Records for this exercise |
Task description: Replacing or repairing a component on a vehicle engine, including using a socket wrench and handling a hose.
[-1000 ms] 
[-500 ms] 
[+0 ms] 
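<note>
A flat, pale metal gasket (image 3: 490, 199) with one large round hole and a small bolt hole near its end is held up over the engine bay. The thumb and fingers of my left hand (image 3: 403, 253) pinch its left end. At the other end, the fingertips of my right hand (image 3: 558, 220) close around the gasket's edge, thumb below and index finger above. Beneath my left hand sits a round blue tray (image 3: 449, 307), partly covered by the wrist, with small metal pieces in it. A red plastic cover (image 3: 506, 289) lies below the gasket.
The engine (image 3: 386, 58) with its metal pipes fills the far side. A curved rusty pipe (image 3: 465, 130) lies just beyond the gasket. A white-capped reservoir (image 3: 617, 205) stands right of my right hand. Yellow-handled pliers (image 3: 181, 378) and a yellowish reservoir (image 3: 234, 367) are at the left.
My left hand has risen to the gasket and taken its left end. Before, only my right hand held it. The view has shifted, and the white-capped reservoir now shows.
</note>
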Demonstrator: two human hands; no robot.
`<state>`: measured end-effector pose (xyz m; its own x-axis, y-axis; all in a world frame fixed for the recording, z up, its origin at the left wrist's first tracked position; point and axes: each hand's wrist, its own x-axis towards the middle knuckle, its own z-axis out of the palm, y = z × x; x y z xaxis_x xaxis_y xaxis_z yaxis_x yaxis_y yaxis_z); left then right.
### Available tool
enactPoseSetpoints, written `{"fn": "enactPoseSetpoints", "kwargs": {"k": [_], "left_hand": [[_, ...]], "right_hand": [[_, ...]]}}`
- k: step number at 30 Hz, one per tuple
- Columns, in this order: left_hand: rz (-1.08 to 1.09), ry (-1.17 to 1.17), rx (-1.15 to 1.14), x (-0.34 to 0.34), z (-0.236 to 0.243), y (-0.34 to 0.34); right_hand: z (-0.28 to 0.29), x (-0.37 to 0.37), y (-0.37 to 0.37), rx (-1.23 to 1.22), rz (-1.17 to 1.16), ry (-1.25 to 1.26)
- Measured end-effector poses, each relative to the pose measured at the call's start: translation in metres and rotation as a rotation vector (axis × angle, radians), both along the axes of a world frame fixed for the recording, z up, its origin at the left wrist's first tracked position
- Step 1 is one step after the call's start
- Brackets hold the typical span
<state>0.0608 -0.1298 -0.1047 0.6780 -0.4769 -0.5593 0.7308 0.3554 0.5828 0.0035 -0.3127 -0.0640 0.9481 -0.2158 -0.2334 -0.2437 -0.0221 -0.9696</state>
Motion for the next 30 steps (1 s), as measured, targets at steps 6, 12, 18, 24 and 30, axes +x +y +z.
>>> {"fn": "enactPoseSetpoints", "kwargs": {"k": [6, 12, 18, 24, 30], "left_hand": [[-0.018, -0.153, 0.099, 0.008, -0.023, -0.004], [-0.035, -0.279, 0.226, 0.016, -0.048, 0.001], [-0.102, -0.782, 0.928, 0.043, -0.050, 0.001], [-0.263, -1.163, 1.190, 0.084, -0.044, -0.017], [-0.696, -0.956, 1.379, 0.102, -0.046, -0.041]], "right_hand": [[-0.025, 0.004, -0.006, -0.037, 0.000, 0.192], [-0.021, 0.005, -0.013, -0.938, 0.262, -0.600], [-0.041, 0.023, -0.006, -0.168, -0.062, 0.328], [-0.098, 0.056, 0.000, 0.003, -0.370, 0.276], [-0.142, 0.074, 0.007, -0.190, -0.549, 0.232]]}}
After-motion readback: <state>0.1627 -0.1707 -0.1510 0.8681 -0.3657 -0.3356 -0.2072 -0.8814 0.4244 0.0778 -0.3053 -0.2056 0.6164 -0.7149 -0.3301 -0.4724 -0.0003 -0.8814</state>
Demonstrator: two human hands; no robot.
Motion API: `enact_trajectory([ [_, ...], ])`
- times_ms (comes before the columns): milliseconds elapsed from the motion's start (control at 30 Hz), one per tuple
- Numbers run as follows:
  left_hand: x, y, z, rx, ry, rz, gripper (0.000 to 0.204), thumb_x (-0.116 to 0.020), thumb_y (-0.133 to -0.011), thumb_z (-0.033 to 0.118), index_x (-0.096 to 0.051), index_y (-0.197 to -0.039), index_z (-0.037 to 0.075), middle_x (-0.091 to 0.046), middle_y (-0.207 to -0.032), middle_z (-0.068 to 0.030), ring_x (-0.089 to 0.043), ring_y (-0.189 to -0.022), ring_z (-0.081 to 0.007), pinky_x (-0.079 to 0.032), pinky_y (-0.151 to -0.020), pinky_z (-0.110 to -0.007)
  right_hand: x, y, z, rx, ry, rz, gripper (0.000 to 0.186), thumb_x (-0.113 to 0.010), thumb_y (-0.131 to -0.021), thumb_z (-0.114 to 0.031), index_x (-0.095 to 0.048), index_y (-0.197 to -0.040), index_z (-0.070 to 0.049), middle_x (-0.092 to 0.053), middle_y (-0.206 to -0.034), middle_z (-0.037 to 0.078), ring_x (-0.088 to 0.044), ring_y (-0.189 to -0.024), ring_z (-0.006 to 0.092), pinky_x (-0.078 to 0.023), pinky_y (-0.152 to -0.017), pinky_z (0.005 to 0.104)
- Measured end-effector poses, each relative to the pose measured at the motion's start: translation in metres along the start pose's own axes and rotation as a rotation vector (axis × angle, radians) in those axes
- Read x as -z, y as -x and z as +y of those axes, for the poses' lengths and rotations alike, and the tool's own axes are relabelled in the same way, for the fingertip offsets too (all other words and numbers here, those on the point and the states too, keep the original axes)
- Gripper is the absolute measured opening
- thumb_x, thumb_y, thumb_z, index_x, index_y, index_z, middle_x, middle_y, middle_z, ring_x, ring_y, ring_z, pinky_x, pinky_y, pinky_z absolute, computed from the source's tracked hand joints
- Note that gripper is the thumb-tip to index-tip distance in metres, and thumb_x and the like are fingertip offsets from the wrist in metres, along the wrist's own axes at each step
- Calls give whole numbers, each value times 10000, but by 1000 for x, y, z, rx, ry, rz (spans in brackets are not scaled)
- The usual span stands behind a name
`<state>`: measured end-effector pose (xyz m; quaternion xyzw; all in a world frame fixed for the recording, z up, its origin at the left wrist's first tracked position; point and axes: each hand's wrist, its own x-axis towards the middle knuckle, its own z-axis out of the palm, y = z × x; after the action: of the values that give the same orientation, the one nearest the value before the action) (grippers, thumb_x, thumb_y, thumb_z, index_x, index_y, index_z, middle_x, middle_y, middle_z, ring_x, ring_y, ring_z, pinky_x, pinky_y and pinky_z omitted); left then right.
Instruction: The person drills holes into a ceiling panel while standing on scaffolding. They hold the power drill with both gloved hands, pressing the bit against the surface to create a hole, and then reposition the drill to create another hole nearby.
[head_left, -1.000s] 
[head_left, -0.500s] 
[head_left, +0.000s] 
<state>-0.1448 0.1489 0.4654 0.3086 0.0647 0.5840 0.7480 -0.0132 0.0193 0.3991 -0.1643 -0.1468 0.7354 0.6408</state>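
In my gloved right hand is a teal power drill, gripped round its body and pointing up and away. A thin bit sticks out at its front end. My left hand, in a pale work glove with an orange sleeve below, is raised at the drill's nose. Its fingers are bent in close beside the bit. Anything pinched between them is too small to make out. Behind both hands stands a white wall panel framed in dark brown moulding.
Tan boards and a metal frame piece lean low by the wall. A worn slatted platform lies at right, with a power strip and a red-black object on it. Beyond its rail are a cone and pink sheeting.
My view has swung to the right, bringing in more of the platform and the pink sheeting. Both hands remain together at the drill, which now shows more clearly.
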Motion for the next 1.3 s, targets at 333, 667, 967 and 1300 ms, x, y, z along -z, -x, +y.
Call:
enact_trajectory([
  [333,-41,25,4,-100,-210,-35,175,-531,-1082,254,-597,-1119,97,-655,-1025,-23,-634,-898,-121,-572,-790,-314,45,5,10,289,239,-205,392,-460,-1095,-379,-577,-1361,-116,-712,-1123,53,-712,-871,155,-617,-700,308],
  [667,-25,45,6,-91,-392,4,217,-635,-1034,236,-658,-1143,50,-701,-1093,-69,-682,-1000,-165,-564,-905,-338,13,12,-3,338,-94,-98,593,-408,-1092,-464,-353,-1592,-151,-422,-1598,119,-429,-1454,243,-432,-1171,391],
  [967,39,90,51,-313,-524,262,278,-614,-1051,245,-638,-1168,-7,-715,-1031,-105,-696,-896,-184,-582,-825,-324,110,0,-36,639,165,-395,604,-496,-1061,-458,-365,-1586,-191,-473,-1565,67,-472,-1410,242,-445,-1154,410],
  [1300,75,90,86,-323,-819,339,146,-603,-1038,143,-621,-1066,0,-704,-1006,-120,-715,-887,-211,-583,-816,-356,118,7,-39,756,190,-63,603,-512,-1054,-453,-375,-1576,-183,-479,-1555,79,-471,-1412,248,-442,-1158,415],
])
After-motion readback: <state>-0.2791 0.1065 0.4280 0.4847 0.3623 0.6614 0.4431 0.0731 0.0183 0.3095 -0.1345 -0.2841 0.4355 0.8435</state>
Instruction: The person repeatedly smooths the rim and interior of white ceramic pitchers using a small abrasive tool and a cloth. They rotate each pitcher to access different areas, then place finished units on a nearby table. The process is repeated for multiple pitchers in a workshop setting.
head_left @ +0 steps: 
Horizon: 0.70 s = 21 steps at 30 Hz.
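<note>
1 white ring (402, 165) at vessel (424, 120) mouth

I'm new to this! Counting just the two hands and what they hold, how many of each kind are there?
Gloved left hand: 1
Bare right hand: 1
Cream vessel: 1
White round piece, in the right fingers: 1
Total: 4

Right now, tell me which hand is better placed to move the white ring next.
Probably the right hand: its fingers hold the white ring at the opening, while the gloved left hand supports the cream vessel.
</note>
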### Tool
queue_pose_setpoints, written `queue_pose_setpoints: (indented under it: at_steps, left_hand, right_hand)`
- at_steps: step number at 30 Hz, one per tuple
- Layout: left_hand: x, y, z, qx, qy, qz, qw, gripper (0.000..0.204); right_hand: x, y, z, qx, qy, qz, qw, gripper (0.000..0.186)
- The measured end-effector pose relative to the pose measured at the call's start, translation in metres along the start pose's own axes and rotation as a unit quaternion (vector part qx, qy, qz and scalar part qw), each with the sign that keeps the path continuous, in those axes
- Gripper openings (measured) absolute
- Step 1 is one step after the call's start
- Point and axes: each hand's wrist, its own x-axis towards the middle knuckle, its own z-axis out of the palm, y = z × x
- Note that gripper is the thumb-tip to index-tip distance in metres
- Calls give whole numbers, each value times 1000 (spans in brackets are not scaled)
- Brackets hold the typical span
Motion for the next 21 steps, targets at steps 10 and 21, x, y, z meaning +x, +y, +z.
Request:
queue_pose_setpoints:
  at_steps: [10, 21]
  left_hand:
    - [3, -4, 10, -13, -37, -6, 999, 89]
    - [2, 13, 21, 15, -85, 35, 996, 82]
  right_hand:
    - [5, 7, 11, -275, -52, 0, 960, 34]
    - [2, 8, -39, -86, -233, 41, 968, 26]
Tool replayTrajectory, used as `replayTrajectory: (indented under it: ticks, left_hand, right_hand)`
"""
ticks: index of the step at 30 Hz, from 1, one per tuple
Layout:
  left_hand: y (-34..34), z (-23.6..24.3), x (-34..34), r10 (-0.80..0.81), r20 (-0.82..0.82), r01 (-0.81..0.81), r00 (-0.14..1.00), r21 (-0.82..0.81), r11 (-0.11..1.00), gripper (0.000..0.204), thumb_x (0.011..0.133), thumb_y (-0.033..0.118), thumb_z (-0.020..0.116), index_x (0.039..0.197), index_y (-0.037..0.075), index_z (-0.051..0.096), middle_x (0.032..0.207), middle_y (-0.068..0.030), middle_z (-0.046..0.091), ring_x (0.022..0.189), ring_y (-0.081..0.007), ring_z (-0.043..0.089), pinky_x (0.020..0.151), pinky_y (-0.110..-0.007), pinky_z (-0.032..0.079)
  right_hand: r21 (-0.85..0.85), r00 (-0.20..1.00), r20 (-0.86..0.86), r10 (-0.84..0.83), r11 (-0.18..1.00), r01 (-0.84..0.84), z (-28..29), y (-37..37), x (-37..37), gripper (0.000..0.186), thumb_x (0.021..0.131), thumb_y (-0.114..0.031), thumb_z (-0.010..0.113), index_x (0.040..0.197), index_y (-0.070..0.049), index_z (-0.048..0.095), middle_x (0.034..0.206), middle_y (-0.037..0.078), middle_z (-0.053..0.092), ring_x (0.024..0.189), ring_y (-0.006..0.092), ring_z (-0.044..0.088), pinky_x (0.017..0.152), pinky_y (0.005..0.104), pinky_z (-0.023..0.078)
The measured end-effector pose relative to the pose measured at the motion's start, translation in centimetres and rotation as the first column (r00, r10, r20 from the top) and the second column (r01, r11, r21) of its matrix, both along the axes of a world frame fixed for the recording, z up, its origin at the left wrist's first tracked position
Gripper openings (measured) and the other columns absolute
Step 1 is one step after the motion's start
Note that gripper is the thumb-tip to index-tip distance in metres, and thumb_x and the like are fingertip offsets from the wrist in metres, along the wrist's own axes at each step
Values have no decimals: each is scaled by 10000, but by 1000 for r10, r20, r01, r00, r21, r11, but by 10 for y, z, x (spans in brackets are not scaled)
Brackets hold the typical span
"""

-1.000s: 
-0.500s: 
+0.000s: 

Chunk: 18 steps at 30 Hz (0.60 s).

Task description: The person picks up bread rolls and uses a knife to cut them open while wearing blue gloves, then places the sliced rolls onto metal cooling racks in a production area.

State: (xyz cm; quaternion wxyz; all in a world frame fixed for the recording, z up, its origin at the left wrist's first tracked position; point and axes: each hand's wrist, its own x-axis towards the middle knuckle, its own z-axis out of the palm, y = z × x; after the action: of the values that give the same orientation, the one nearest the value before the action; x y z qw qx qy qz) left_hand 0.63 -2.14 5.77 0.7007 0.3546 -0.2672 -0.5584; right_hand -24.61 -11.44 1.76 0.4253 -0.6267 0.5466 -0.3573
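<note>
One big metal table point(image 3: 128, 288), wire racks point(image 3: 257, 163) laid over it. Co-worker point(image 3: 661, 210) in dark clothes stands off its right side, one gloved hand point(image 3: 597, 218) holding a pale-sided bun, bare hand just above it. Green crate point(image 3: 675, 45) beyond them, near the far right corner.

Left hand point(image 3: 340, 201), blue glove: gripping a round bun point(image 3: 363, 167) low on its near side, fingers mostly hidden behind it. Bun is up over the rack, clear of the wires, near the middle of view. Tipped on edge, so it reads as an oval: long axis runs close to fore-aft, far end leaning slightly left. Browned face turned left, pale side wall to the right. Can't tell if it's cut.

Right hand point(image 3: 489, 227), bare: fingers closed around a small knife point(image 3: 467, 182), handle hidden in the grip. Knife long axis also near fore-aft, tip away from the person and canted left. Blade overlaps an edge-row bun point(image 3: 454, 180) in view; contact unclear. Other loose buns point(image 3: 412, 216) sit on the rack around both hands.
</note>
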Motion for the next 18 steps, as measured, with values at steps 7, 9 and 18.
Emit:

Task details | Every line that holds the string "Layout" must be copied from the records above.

Solved problem |
- Layout: left_hand: x, y, z, qx, qy, qz, qw, gripper (0.000..0.204); right_hand: x, y, z, qx, qy, qz, qw, gripper (0.000..0.186)
Layout:

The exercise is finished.